What would it be like to deploy an enhancement to a solution in production in less than a minute? Additionally, wouldn’t it be great if you were to deploy to production with confidence that nothing would break? Finally, what if all you had to do to make a major deployment was to push a button with no resulting interruption in service to your customers? It would be awesome to be honest. And, quite frankly, it would be a supreme example of agility. That’s the goal of DevOps, but honestly, that is one of the tenants of Agile principles.
From zero to hero
There are plenty of stories where software development teams went to an environment of chaos to something of order. Deployments went from an all manual process to something streamlined. Instead of a developer working on moving files from one server to the next over the course of four hours late at night, they went to a seamless push to production during business hours on low traffic times. I’ve seen it in different efforts that I’ve consulted on, and if you’ve been in software development for a good bit of time, you’ve probably seen it too.
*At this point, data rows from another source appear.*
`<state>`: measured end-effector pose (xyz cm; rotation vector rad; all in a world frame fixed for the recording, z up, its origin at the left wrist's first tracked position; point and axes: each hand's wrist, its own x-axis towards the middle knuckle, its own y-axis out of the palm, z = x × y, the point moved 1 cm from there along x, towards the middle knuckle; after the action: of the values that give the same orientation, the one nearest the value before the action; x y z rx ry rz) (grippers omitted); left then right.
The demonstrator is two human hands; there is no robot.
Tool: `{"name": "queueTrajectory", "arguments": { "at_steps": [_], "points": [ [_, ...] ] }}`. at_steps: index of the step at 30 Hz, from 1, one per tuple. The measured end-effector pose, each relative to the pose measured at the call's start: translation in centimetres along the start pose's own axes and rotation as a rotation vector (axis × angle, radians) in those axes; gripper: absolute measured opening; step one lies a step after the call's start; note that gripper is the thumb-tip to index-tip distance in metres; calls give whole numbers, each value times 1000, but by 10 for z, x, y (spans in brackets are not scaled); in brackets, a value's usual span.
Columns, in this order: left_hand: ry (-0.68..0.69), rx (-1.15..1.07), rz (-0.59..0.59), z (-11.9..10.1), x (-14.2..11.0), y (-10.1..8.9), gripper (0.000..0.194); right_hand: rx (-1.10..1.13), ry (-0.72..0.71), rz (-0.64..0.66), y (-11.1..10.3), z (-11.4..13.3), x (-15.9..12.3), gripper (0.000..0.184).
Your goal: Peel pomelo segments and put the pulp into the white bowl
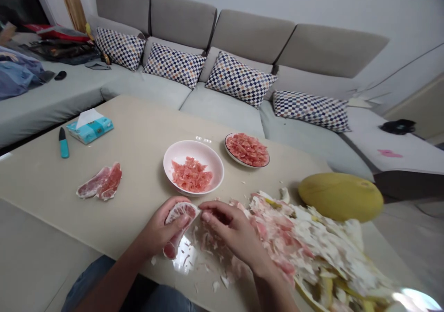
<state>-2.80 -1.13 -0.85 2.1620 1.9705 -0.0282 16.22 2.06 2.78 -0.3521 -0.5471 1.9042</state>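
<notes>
My left hand (163,228) is closed around a pomelo segment (178,224), pink flesh with white pith along its edge. At the segment's right tip, the thumb and forefinger of my right hand (231,226) pinch its pale skin. Just beyond my hands is a white bowl (217,161) with loose pink pomelo flesh (192,175) inside. Farther back, a dark-rimmed plate (227,148) carries a heap of peeled flesh (248,149). More unpeeled segments (102,182) lie on the left part of the table.
A large pile of peel and pith (305,238) covers the table's right side, beside a whole yellow pomelo (342,196). Small scraps lie under my hands. At the left are a teal-handled knife (64,144) and a tissue pack (90,127). A grey sofa (222,108) runs behind the table (138,127).
</notes>
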Motion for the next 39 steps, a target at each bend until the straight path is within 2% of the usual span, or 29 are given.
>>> {"name": "queueTrajectory", "arguments": {
  "at_steps": [3, 6, 8, 11, 14, 17, 21, 23, 26, 29, 31, 32, 35, 38, 39],
  "points": [
    [-86, 32, 41, 4, 0, 3, 42, 11, -31, 4, 11, 2, -2, 21],
    [-165, 49, 7, 6, -1, 7, 46, -31, -29, -32, 18, 0, -4, 23],
    [-151, 42, -14, 6, -2, 10, 43, -78, -29, -100, 22, -1, -5, 19],
    [-163, 19, 16, 7, -2, 10, 42, -172, -61, -236, 28, 1, -8, 15],
    [-88, -43, 59, 8, -1, 9, 39, -190, -92, -304, 32, 3, -10, 18],
    [-44, -127, 100, 8, -2, 7, 36, -154, -83, -325, 30, 3, -9, 18],
    [-151, -160, 251, 5, -6, 4, 36, -150, -43, -405, 6, -4, -3, 17],
    [-206, -178, 298, 3, -8, 2, 41, -65, 21, -281, -10, -8, -1, 22],
    [-204, -245, 270, 1, -8, 0, 42, -42, 113, 2, -26, -12, -1, 29],
    [-211, -306, 247, 2, -7, 0, 34, -161, 44, 198, -29, -13, -5, 16],
    [-223, -323, 242, 4, -7, 0, 32, -238, 2, 202, -27, -12, -8, 14],
    [-222, -333, 242, 5, -7, 0, 31, -284, 21, 172, -25, -12, -9, 14],
    [-220, -366, 251, 7, -5, -1, 32, -360, 119, 104, -24, -9, -10, 28],
    [-217, -366, 250, 8, -2, -1, 33, -263, -28, 115, -26, -5, -9, 17],
    [-215, -365, 248, 8, -1, -1, 34, -227, -87, 125, -26, -4, -9, 24]
  ]
}}
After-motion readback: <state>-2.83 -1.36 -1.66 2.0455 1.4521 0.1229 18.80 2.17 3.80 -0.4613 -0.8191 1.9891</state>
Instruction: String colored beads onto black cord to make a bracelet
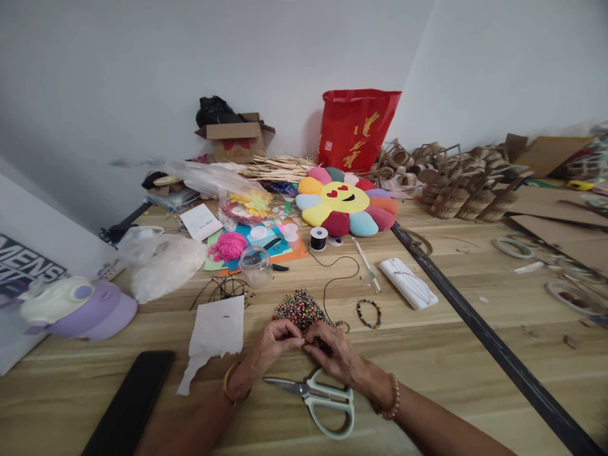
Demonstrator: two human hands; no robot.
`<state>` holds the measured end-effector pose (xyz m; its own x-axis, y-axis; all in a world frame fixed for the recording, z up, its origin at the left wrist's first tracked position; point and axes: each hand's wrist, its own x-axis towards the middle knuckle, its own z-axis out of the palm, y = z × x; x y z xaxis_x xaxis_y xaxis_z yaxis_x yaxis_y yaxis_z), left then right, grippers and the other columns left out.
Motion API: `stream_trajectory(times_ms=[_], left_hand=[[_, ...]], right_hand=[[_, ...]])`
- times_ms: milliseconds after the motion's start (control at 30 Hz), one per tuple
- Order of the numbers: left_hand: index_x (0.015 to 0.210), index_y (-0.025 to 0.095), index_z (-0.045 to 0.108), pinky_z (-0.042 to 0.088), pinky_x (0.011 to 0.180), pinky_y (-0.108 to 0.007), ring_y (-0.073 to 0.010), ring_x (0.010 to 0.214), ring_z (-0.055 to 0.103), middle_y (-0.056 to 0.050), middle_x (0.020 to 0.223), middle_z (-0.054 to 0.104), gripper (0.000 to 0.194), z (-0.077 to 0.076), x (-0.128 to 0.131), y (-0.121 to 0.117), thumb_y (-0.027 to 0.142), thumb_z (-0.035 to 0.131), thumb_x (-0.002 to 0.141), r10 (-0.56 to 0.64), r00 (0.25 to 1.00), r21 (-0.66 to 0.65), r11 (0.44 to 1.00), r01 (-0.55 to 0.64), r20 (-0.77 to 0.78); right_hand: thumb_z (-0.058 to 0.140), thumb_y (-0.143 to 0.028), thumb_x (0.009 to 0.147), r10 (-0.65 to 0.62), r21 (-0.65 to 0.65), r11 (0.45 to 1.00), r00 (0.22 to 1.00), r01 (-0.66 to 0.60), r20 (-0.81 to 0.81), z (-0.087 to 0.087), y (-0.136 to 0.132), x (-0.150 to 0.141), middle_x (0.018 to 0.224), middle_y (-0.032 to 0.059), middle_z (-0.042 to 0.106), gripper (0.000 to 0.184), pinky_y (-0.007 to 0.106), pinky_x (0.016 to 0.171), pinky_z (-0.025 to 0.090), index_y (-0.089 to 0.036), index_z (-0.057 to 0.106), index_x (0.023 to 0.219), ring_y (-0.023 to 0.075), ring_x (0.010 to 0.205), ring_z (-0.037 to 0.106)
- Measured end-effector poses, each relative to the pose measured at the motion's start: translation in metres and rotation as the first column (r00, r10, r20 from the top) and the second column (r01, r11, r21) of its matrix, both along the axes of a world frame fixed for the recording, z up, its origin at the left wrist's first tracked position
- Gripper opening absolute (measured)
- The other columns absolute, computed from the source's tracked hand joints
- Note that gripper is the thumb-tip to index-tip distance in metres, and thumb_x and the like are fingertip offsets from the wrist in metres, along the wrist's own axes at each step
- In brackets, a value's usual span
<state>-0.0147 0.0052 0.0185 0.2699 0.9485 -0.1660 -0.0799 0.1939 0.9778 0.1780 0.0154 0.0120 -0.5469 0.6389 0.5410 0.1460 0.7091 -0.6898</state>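
Note:
My left hand [278, 342] is closed in a pinch, with a tiny yellow bead [303, 341] at its fingertips. Touching it from the other side, my right hand [335, 351] pinches what looks like the end of a black cord [325, 297], mostly hidden by the fingers. A few strung beads [340, 324] show on the cord beside the right knuckles. Just beyond both hands lies a pile of multicoloured beads [299, 306]. Scissors with pale green handles [327, 399] rest under my right wrist. A finished-looking beaded bracelet [369, 314] lies to the right.
The cord's black spool [318, 239] stands farther back, near a flower cushion [346, 201]. Left are torn white paper [213, 335], a black phone [130, 402] and a clear jar [256, 266]. A white power strip [408, 283] and a dark strip [475, 332] lie right.

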Motion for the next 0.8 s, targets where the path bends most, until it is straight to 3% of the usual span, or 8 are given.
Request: stream_trajectory(times_ms=[367, 567, 800], left_hand=[[0.064, 0.013, 0.065, 0.040, 0.064, -0.025, -0.0141, 0.065, 0.052, -0.001, 0.064, 0.061, 0.038, -0.006, -0.002, 0.001, 0.049, 0.078, 0.064, -0.072, 0.996, 0.073, 0.994, 0.076, -0.047], [0.066, 0.013, 0.063, 0.039, 0.062, -0.024, -0.0134, 0.063, 0.050, 0.000, 0.063, 0.058, 0.039, 0.000, -0.001, -0.001, 0.049, 0.077, 0.066, -0.064, 0.997, 0.050, 0.997, 0.065, -0.034], [0.068, 0.013, 0.063, 0.040, 0.063, -0.025, -0.0141, 0.065, 0.051, -0.001, 0.066, 0.059, 0.035, 0.002, 0.000, -0.003, 0.046, 0.075, 0.068, -0.043, 0.998, 0.077, 0.996, 0.045, -0.035]], right_hand=[[0.050, -0.019, 0.093, 0.058, -0.039, 0.998, 0.998, -0.058, 0.015, 0.008, -0.001, 0.000, 0.082, 0.0046, 0.058, 0.006, 0.024, 0.061, 0.044, -0.019, 0.055, 0.091, 0.0141, 0.071, 0.055], [0.052, -0.016, 0.085, -0.045, 0.053, 0.998, 0.999, 0.043, 0.030, 0.016, -0.005, -0.001, 0.081, 0.0052, 0.058, 0.006, 0.026, 0.061, 0.042, -0.020, 0.049, 0.086, 0.0164, 0.074, 0.054], [0.058, -0.022, 0.082, -0.031, 0.046, 0.998, 0.999, 0.032, -0.042, 0.012, -0.004, 0.002, 0.086, 0.0065, 0.059, 0.011, 0.030, 0.068, 0.046, -0.021, 0.047, 0.086, 0.0184, 0.080, 0.056]])
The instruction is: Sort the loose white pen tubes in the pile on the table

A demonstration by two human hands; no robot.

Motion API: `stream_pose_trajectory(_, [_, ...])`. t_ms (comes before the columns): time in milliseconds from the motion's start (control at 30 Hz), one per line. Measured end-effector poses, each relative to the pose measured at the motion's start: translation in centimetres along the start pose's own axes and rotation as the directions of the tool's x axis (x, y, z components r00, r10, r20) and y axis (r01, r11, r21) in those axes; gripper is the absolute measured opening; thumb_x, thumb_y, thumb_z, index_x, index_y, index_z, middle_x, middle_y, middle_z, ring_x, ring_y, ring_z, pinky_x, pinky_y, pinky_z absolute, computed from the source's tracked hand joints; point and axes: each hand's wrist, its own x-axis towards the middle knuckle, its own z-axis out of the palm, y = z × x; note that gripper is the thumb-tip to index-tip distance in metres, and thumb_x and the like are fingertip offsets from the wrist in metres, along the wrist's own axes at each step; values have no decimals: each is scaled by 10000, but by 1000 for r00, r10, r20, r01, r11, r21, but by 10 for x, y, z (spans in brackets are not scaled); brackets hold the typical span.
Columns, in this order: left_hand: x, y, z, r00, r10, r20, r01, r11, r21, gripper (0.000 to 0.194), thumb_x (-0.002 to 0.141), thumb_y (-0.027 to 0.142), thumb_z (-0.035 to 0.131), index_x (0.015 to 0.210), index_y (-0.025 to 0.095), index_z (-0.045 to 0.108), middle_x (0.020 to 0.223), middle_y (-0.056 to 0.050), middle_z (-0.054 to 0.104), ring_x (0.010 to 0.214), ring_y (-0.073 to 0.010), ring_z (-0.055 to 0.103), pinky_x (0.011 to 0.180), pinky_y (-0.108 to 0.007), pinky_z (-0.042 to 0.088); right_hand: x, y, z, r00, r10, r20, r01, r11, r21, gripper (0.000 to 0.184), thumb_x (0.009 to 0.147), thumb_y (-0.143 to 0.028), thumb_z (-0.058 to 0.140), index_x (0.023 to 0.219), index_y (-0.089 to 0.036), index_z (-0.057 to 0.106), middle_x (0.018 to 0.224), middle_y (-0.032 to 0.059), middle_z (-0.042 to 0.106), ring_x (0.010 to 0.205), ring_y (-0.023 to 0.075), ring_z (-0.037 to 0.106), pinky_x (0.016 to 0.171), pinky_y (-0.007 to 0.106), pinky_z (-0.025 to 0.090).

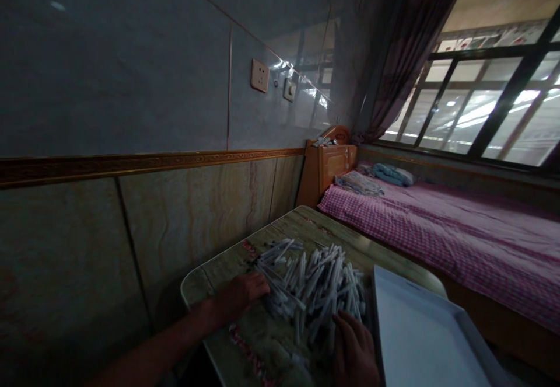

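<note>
A loose heap of thin, white, pen-like sticks [326, 276] lies on the table, pointing in many directions. Some have dark ends; their exact kind is too dim to tell. My left hand [248, 291] is at the heap's left edge, fingers bent and held together, their tips against the sticks. At the near right side of the heap is my right hand [355, 346], its fingers curled in close to the sticks. What either hand holds, if anything, is hidden. A shallow white tray [420, 328] sits just right of my right hand.
The table [301, 220] has rounded corners and a marbled, red-patterned top, and stands by a tiled wall [196, 200]. Beyond it is a bed [437, 223] with a pink checked cover and a wooden headboard [332, 162]. A curtained window [472, 101] is at right.
</note>
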Motion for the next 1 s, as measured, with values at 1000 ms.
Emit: stream_pose_trajectory(1000, [40,92,31,960,40,-279,-63,995,-75,186,947,104,421,1010,245,525,898,-21,677,835,-193,638,737,-312,476,11,-29,-12,984,150,100,-168,965,201,350,1014,-450,418,998,-250,704,907,24,745,803,149,713,722,209,542])
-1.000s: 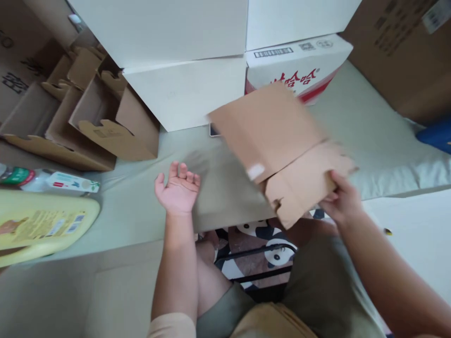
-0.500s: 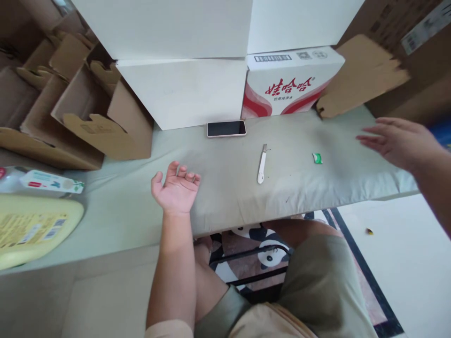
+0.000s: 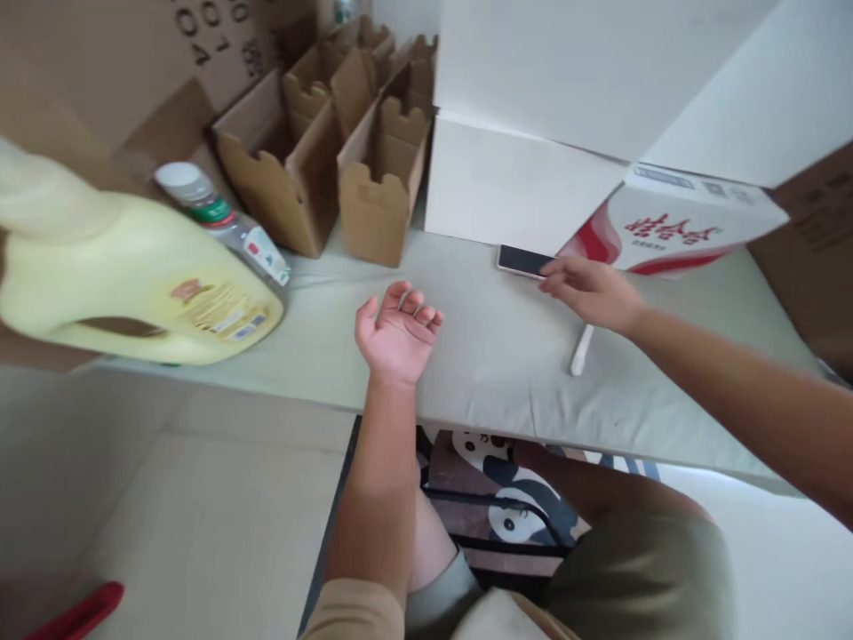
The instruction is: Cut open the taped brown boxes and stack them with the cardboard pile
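Observation:
My left hand (image 3: 400, 338) rests palm up above the front of the cloth-covered surface (image 3: 480, 347), fingers loosely curled and apart, with nothing in it. My right hand (image 3: 593, 289) reaches in from the right with its fingers stretched out. Its fingertips overlap the right end of a dark-screened phone (image 3: 523, 260); whether they touch it I cannot tell. Partly under that hand lies a white-handled utility knife (image 3: 581, 352), its upper end hidden.
Open cardboard boxes (image 3: 377, 209) stand at the back left, beside a clear plastic bottle (image 3: 227, 222) and a large yellow jug (image 3: 133, 267). White boxes (image 3: 506, 182) and a red-and-white carton (image 3: 673, 227) line the back. A brown carton (image 3: 813, 240) is at the right.
My right hand has left the flattened cardboard at the right by the brown carton and swung left to the phone. My left hand keeps its pose. The view has turned left.

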Demonstrator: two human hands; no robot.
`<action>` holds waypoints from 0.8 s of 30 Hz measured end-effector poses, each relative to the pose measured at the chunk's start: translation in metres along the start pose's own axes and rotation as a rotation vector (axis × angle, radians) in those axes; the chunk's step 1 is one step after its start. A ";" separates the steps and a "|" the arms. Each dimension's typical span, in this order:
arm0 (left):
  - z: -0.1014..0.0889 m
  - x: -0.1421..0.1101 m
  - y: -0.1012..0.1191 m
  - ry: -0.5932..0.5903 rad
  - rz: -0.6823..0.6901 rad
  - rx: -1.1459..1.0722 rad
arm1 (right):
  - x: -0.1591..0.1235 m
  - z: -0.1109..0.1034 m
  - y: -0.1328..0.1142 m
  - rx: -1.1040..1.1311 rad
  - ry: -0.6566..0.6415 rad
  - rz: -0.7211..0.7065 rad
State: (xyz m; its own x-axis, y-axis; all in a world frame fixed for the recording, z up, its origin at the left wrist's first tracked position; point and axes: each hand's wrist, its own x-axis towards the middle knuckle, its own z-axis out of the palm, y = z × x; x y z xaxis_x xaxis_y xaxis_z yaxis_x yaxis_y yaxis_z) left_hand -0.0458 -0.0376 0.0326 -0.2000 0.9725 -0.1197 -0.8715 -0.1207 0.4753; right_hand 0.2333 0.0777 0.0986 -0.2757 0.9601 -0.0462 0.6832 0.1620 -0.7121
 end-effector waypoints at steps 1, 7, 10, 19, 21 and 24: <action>-0.003 -0.002 0.006 0.007 0.016 -0.006 | 0.015 0.018 -0.021 -0.077 -0.029 -0.114; -0.014 -0.006 0.027 0.003 0.032 -0.082 | 0.099 0.110 -0.134 -0.355 0.021 -0.445; -0.012 -0.007 0.029 0.008 0.039 -0.076 | 0.132 0.129 -0.161 -0.521 0.059 -0.374; -0.015 0.007 0.020 0.426 0.545 0.113 | 0.074 0.095 -0.133 -0.670 0.097 -0.424; -0.020 0.010 0.019 0.582 0.745 0.246 | 0.036 0.074 -0.113 -0.656 0.114 -0.495; -0.022 0.010 0.016 0.583 0.825 0.448 | -0.024 0.037 -0.074 -0.535 0.234 -0.638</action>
State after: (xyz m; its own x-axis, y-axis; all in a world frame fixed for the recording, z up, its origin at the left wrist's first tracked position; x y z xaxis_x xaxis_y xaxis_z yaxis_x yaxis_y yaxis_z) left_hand -0.0719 -0.0341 0.0198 -0.9284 0.3691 0.0426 -0.1561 -0.4914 0.8568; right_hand 0.1640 0.0340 0.1267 -0.6089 0.6616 0.4376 0.6878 0.7152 -0.1241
This is what people are striving for when they mention the term DevOps. It is, essentially, making the deployment and operations considerations a part of the development effort of the solution. In DevOps, we take into account deployment, operations, and scalability concerns at the onset of development. Taking these concerns into consideration is what makes a difference between an IT shop that is a mess and an IT shop that brings value to the overall business.
Where the confusion sets in
Now, it is true that the Agile Manifesto was written in a time when work was still divided between development and operations/deployment efforts. Because of this fact, people say that including operation concerns in development was missed. To bolster that argument, people point to various “agile” IT shops that create a product then pass it off to the deployment team.
In those scenarios, the definition of done was taken to mean that user stories were coded, unit tested, and deployable. Solutions were packaged iteration by iteration and thrown “over the fence” to the deployment team where they had to figure out how to best run and deploy the solution in a live environment. Seeing these examples, people have made the conclusion that the agile frameworks were flawed.
The frameworks didn’t take into account the full life cycle of an application, which would include the operation and maintenance of a solution. Thus, eliminating this transfer was a primary objective to DevOps and fills the gap missed by “Agile”.
The scenarios are true, but the conclusion is wrong as well as the underlying assumption that creates the conclusion. The assumption that a development team is practicing agile as outlined above is wrong. Just because you are “following” a certain framework doesn’t mean that you are actually agile or that you are following a framework’s guidance correctly.
This shouldn’t be new
One of the key principles outlined by the founders of the agile manifesto was that teams should strive for early and continuous delivery of software. In fact, this is the first principle advocated by the writers of the manifesto. If you don’t believe me, read it here. It has been reported that the only order that matters in the agile principles was principle 1 and 12. Everything else can vary by company and it’s value to the team or business. Meaning, if nothing else, your priority should be the early and continuous delivery of valuable software. The deployment team is not your customer. If your customers aren’t seeing your software after it an iteration, you are missing the point of agile development.
An agilist’s take on DevOps
I have to admit, when I first heard of DevOps, I was a bit confused. The main reason for the confusion was that our development teams were responsible for development and release, maintenance, and support. Our team consisted of full cycle developers, as is advocated by tech titans like Netflix. Our backlog contained user stories as well as architecture stories meant to cover the building out of automation pipelines, server deployments and configurations, and application logging and measurements. Anything you need in a solution, from ideation to operation, exists as skill sets within the team.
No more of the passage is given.